§ WHAT NEEDS TO BE DONE
An exact copy of the data is required; the images should not appear in it.

··· AVAILABLE DATA ···

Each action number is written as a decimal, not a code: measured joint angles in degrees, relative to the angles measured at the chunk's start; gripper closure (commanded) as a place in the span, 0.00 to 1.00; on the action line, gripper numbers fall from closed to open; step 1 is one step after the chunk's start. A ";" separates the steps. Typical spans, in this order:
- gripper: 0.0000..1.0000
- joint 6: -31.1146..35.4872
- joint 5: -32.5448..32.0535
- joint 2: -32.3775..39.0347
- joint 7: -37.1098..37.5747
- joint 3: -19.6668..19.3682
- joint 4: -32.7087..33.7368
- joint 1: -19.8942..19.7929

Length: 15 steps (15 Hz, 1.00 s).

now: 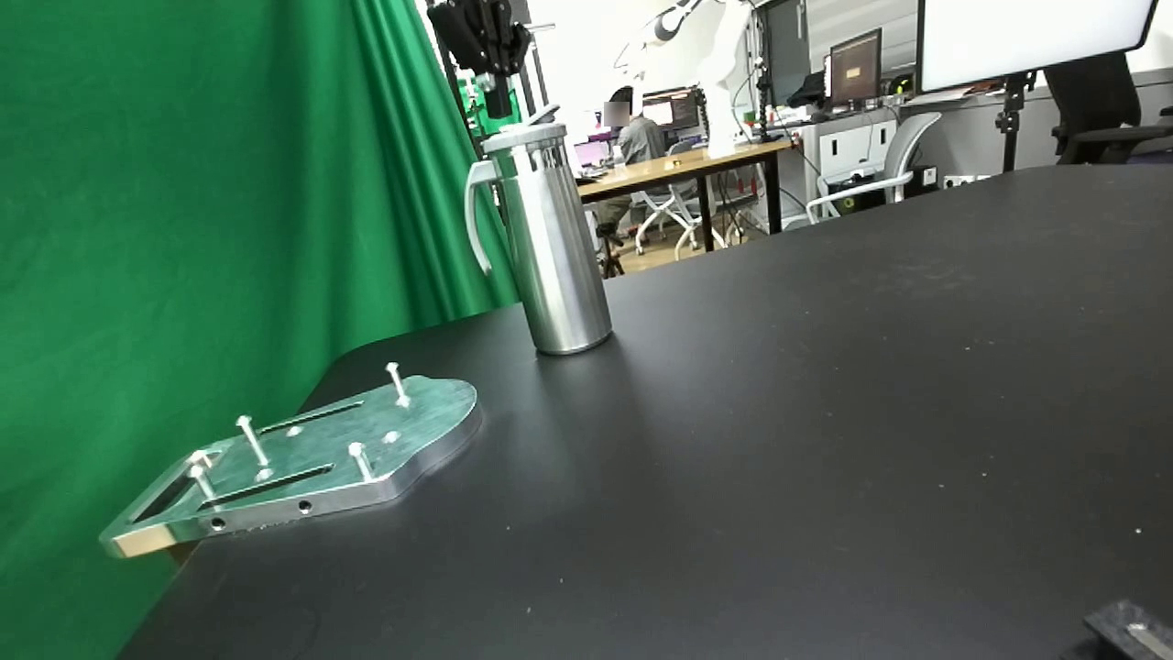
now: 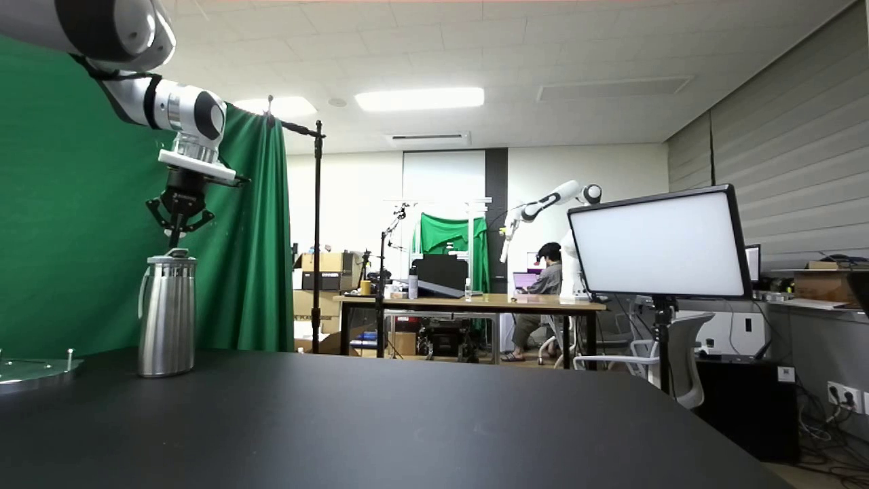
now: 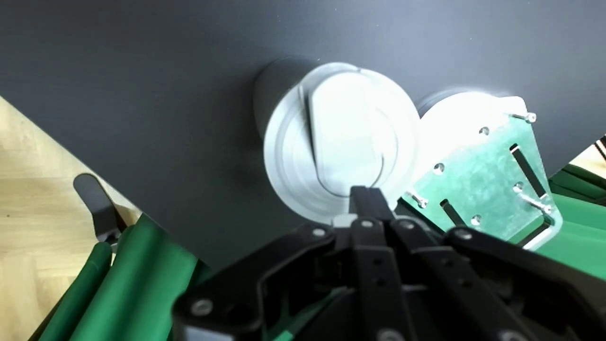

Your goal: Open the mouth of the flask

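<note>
In an exterior view: steel flask (image 1: 565, 257) stands upright on black table (image 1: 825, 412), flap (image 1: 542, 115) on its grey lid (image 1: 524, 137) tilted up. In an exterior view: gripper (image 2: 174, 242) points down just above lid; contact unclear. Wrist view: fingers (image 3: 371, 203) together, nothing gripped; pegged plate (image 3: 487, 170) near flask.

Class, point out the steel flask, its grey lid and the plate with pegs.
Steel flask (image 1: 554, 247): in an exterior view, on the middle of its body.
Grey lid (image 3: 343, 137): in the wrist view, on its top flap.
Plate with pegs (image 3: 483, 175): in the wrist view, on its bare upper face.
</note>
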 measured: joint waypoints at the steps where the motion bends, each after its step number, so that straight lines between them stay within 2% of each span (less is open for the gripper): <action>1: 1.00 -0.01 -0.02 -0.41 0.01 -0.03 0.41 0.00; 2: 1.00 -0.01 -0.04 -0.90 0.03 -0.08 0.75 0.00; 3: 0.74 -0.03 -0.08 -1.44 0.03 -0.17 0.93 -0.02; 4: 0.73 -0.16 -0.34 -2.04 0.03 -0.29 0.95 -0.03; 11: 0.27 -0.82 -0.72 -5.12 0.10 -0.95 0.28 -1.71; 15: 0.02 -0.75 -0.71 -8.38 0.38 -1.05 -2.21 -3.37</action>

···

§ REPLY
Each action number is written as a decimal, not a code: measured joint angles in degrees, relative to the angles measured at the chunk's start; gripper closure (commanded) as a place in the span, 0.00 to 1.00; on the action line, gripper numbers fall from closed to open; step 1 is one step after the chunk's start. A ";" separates the steps. Typical spans, in this order:
- gripper: 0.0000..1.0000
- joint 6: -31.1146..35.4872
- joint 5: -32.5448..32.0535
- joint 2: -32.3775..39.0347
- joint 7: -37.1098..37.5747
- joint 3: -19.6668..19.3682
- joint 4: -32.7087..33.7368
- joint 1: -19.8942..19.7929

Length: 15 steps (15 Hz, 1.00 s).

now: 
now: 
now: 

Your goal: Open the mouth of the flask

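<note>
In an exterior view: steel flask (image 1: 565, 257) stands upright on black table (image 1: 825, 412), flap (image 1: 542, 115) on its grey lid (image 1: 524, 137) tilted up. In an exterior view: gripper (image 2: 174, 242) points down just above lid; contact unclear. Wrist view: fingers (image 3: 371, 203) together, nothing gripped; pegged plate (image 3: 487, 170) near flask.

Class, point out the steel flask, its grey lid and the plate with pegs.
Steel flask (image 1: 554, 247): in an exterior view, on the middle of its body.
Grey lid (image 3: 343, 137): in the wrist view, on its top flap.
Plate with pegs (image 3: 483, 175): in the wrist view, on its bare upper face.
</note>
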 measured: joint waypoints at the steps where the motion bends, each after its step number, so that straight lines between them stay within 2% of each span (less is open for the gripper): <action>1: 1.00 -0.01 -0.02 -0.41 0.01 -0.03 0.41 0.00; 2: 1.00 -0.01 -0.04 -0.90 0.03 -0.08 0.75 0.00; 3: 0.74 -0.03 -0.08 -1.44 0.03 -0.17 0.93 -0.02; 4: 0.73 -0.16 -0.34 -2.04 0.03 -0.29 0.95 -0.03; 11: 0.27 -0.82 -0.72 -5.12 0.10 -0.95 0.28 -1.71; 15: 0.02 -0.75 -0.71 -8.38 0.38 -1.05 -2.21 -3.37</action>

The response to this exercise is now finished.